• _Required work_: Below are entries. Pull out all lines containing "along".

• _Saved data entries_:
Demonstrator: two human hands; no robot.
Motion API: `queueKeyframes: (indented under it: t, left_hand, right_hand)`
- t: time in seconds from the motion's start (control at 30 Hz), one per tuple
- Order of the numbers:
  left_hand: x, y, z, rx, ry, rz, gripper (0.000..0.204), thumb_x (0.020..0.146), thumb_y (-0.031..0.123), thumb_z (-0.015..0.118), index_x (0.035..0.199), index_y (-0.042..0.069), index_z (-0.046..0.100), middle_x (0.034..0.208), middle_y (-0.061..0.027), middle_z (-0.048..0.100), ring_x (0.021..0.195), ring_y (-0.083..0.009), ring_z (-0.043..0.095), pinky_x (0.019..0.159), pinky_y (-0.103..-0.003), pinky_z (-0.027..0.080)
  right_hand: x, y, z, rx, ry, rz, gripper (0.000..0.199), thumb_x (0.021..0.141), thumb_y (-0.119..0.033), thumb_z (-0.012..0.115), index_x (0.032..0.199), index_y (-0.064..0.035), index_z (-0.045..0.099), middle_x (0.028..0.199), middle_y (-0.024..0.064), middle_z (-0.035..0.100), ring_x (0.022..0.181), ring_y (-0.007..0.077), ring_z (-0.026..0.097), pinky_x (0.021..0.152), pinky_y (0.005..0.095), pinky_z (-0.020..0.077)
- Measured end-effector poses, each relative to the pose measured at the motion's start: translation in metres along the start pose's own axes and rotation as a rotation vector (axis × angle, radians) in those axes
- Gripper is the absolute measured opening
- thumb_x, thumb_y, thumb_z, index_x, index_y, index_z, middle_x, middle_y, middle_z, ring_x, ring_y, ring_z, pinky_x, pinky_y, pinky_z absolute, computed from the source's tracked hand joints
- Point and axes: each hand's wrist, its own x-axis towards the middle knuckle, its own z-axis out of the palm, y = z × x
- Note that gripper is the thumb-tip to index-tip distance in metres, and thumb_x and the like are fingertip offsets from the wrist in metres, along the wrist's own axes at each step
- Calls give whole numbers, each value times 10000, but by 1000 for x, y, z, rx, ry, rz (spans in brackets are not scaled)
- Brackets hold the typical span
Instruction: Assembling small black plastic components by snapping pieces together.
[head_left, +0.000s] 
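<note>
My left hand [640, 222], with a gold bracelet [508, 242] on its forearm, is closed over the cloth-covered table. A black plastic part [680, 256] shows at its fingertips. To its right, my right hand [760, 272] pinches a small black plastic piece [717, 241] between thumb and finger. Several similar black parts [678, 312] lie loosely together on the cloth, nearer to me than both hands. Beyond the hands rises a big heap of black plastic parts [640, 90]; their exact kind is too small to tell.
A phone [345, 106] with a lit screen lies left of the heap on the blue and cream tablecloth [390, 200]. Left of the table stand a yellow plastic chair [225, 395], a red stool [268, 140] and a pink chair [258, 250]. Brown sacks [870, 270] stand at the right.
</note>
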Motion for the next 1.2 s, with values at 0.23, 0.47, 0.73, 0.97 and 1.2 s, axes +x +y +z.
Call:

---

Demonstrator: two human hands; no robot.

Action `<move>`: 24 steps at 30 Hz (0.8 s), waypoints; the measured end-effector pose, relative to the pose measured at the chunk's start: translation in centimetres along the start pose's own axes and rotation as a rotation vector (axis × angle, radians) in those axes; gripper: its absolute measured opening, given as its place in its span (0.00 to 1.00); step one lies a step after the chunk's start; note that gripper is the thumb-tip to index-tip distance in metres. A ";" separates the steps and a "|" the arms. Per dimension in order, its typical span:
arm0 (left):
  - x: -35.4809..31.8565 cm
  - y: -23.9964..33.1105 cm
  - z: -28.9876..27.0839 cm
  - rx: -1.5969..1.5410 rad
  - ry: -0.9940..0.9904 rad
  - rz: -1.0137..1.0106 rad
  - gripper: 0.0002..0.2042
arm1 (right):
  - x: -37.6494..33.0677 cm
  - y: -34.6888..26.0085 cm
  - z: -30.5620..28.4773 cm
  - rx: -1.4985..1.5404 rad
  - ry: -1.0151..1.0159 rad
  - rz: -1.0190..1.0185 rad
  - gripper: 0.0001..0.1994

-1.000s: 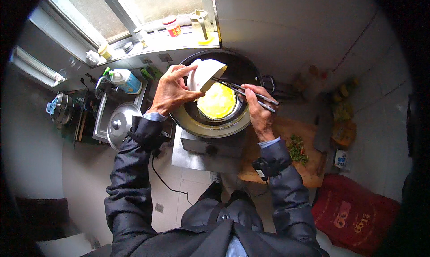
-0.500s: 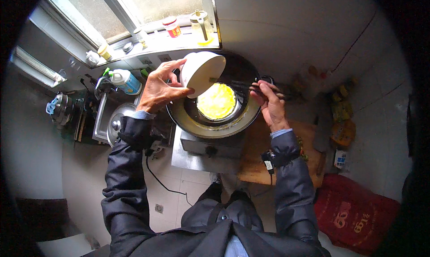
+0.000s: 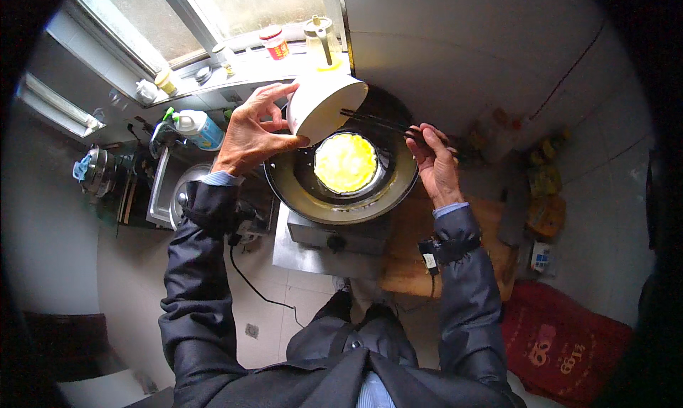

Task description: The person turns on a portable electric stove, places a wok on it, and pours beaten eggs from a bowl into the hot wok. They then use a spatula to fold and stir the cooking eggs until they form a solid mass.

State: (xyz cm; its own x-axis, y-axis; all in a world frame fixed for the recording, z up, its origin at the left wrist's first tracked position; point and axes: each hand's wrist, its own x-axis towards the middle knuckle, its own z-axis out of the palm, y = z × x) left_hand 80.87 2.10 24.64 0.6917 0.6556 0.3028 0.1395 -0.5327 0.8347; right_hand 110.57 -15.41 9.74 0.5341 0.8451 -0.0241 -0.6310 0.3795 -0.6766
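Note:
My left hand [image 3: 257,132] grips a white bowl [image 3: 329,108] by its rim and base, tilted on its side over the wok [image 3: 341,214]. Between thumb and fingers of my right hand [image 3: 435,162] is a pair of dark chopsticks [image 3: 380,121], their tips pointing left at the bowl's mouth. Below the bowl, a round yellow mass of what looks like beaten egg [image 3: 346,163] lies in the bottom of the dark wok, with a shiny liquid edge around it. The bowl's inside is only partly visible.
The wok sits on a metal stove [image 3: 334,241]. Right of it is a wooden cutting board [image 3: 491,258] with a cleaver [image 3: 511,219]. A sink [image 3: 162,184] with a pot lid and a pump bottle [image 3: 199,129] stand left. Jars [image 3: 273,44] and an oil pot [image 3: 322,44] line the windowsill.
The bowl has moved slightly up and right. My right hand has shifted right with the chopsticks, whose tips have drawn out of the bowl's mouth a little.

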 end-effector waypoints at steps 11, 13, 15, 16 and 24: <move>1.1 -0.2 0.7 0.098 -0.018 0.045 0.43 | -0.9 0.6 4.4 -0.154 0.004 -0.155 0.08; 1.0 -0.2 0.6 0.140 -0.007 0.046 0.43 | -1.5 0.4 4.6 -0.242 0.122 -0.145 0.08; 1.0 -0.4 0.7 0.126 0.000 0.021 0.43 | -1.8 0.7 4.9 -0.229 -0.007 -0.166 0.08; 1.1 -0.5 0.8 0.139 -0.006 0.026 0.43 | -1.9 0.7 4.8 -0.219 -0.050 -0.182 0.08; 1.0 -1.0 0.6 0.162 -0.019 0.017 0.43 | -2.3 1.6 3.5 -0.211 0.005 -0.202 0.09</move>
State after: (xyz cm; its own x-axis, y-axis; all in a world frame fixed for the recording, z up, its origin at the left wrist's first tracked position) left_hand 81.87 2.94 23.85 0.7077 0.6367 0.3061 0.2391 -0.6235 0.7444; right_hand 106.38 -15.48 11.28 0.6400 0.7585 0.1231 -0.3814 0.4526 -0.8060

• _Exercise answer_:
- Measured end-effector poses, each relative to the pose measured at the motion's start: translation in metres along the start pose's own axes and rotation as a rotation vector (axis × angle, radians) in those axes
- Note that gripper is the thumb-tip to index-tip distance in metres, and thumb_x and the like are fingertip offsets from the wrist in metres, along the wrist's own axes at each step
Action `<move>`: 24 steps at 30 Hz (0.8 s), waypoints; the measured end-effector pose, relative to the pose measured at the chunk's start: translation in centimetres along the start pose's own axes and rotation as a rotation vector (axis × angle, radians) in those axes; gripper: its absolute measured opening, given as its place in its span (0.00 to 1.00); step one lies a step after the chunk's start; note that gripper is the thumb-tip to index-tip distance in metres. A ";" separates the steps and a "|" the arms. Per dimension in order, its typical span:

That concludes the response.